Make an Edible Necklace

This is a great activity that leads to a great snack. All you'll need is shoestring licorice and cereal or crackers with holes in the middle (like Cheerios). String the cereal on the licorice, tie the ends and voila – a necklace ready to eat.

 

Do It Yourself

Ice Cream Cone Cupcakes

What You'll Need:
Flat bottomed ice cream cones
1 box of cake mix
Can of frosting
Sprinkles or chocolate chips (optional)
How to Make It:

  1. Prepare the cake mix according to package directions.
  2. Place ice cream cones in muffin tins.
  3. Spoon the mix into the cones until they are about 2/3 full and bake according to package directions.
  4. When cool, frost and decorate with sprinkles.

Magic Yarn

What You'll Need:
Yarn
Small toys like cars, play jewelry, stickers or key chains.

How to Make It:

  1. Roll the yarn around each toy and tape the end to secur and place in your box.

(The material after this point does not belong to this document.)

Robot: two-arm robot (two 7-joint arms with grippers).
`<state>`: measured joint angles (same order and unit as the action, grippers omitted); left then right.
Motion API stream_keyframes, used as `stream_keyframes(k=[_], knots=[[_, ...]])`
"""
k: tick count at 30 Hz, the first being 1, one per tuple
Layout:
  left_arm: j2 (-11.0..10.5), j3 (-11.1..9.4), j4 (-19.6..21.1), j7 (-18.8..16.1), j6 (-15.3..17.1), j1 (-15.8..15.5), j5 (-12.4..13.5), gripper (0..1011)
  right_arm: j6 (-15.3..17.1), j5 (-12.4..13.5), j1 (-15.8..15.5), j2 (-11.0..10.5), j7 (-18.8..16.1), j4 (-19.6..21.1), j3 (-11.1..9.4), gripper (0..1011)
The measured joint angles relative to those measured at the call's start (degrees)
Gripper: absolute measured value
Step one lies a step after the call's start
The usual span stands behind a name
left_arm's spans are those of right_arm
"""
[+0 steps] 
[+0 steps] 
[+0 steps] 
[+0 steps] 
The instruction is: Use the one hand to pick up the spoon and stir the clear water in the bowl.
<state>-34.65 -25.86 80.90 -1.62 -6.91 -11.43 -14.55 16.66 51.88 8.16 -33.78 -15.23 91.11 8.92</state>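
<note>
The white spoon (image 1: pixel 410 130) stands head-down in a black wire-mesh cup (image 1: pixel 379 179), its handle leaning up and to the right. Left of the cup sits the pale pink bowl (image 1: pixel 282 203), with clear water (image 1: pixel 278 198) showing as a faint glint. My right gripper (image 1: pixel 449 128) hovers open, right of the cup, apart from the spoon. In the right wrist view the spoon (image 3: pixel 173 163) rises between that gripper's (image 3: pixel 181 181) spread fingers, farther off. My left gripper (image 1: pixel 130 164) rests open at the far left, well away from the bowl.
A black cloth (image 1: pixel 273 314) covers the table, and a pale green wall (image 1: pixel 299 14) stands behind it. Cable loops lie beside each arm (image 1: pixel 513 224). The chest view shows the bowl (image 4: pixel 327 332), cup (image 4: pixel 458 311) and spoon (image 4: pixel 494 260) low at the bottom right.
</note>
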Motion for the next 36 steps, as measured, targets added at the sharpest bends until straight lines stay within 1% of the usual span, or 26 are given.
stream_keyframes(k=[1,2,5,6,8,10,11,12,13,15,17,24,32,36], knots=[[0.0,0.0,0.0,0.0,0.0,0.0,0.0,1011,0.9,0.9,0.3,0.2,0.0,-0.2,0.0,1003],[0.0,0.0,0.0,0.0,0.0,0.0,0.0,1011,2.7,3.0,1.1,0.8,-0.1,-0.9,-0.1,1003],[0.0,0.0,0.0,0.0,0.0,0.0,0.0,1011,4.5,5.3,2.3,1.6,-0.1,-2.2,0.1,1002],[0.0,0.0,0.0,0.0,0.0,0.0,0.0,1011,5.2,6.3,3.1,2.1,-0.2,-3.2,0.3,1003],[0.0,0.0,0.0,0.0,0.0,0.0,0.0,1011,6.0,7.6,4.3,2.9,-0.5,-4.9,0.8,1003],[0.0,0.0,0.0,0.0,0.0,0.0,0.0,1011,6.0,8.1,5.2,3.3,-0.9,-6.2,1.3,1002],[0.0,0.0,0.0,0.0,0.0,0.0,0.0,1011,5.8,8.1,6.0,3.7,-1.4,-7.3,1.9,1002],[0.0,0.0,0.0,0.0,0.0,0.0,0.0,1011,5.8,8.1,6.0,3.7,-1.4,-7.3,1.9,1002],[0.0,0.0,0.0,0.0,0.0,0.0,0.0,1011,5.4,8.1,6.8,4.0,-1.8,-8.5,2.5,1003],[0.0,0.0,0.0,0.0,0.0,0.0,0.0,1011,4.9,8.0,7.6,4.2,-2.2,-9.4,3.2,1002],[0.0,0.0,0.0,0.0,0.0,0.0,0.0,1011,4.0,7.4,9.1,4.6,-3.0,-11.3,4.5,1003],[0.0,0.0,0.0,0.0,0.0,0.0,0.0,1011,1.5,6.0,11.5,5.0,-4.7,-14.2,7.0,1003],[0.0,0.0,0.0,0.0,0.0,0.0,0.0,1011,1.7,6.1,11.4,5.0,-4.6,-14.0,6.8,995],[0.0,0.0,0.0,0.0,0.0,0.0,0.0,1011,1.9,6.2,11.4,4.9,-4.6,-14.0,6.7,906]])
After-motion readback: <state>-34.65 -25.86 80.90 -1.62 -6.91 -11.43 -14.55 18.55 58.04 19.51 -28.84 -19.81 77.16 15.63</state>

On indoor days, let each child pull out one treasure.

Picnic Basket Craft

What You'll Need:
1 brown paper lunch bag
1-1/2 X 18" brown construction paper strip
2 1" sponge squares
brown poster paint (or you could use a different color, if you'd like)
stapler
Paper towel

How to Make It:

  1. Fold down a one-inch cuff around the top of the paper bag. Fold the cuff down four more times so that the bag stands about for to five inches tall.
  2. Sponge-paint a checkerboard pattern on the basket. Let the paint dry.
  3. Staple one end of the paper strip to one end of the basket, then to the other end.
  4. Line the basket with a paper towel.
  5. Add a cup, small paper plate and a napkin (and maybe a goodie or two) and off you go!